Well, it is so in all aspects of life. And just as a fever might be temporarily necessary – to burn out germs, say – or a subnormal temperature might be useful to prevent damage in a given situation, so what you see as good and evil may be useful to regulate the larger body, so to speak.

Six pages and we have barely begun

Slow and steady wins the race. This particular topic will not be easily illumined. Think how long people have been debating good and evil, making vast definite pronouncements and getting nowhere. We’re coming at it differently – plus, as always, folding in the elements  of process takes time but ultimately pays off.

Agonizingly slow process, though!

Are you going anywhere in a hurry? Got a train to catch?

It would be nice to get the meaning of life while we’re still young enough to get some good out of knowing it!

We share your smile, and even, to a small degree, your mild frustration over the indirectness of the exposition. But, we can only do what we can do. Any communication process is at least three-way, including transmitter, receiver, and the information itself (considered in this context as a separate player, as, in a sense, indeed it is).

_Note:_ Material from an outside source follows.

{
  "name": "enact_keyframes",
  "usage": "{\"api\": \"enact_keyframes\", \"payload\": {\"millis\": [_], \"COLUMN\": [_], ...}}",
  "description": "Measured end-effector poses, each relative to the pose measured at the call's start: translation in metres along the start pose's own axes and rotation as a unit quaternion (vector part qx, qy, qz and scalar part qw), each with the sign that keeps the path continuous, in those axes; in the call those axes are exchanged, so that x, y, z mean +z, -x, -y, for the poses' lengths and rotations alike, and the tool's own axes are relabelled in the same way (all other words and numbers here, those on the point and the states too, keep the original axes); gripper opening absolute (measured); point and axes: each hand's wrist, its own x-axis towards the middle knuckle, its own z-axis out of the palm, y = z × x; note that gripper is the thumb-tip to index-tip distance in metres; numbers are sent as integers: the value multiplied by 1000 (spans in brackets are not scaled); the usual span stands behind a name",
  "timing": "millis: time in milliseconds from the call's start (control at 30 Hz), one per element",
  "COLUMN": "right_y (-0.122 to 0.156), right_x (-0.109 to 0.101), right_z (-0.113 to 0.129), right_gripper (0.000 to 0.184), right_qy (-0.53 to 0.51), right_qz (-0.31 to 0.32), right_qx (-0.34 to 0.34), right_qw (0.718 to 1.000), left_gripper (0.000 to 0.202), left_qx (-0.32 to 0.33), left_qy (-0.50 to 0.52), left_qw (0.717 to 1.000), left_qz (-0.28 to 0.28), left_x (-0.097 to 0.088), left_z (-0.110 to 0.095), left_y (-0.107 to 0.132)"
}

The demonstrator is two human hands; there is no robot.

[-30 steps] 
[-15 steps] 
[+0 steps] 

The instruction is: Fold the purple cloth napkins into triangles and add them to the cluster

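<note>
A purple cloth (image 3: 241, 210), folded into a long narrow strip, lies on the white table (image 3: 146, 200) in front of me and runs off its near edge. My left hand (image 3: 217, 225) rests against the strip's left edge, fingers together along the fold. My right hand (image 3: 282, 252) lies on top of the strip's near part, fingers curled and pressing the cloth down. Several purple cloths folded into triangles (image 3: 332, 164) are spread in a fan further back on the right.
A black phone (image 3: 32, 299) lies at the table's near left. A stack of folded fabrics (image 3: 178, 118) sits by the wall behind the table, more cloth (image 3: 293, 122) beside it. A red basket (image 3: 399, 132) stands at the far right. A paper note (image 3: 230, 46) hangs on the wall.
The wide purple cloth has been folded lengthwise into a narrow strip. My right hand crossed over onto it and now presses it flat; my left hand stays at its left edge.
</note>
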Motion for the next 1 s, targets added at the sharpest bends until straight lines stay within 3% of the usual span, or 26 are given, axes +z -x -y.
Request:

A little more today, and then we will start again another time. Good, evil, are not so much abiding entities as overshadowing moods of the moment. Love, lust – to use the example we began but have not yet pursued – are, similarly, not so much enduring processes as temporary fluctuations. Now, love may last a lifetime; lust may too, though of course manifesting differently. But this does not make them permanent; it makes them merely persevering, long-lasting. There is a difference.

I get that it is the difference between death and life. Thoreau wrote somewhere that nature presents nothing in a state of death, meaning I think that death is a transient moment, not an enduring state.

Yes, but this blurs distinctions we would rather have clarified. So let us continue not from Thoreau’s statement but from the one we just made. Enough for the moment.

Our thanks as always.

 

One thought on “Good and evil considered as moods

  1. “ …what you see as good and evil may be useful to regulate the larger body.” Ties to their (earlier) analogy relating 3D to gas burn-off at an oil field.

    I get the feeling that the “larger bodies” are working on/out something and evil actions in 3D are (one?) manifestation. Interested to see how much TGU can/will say about that ‘something.’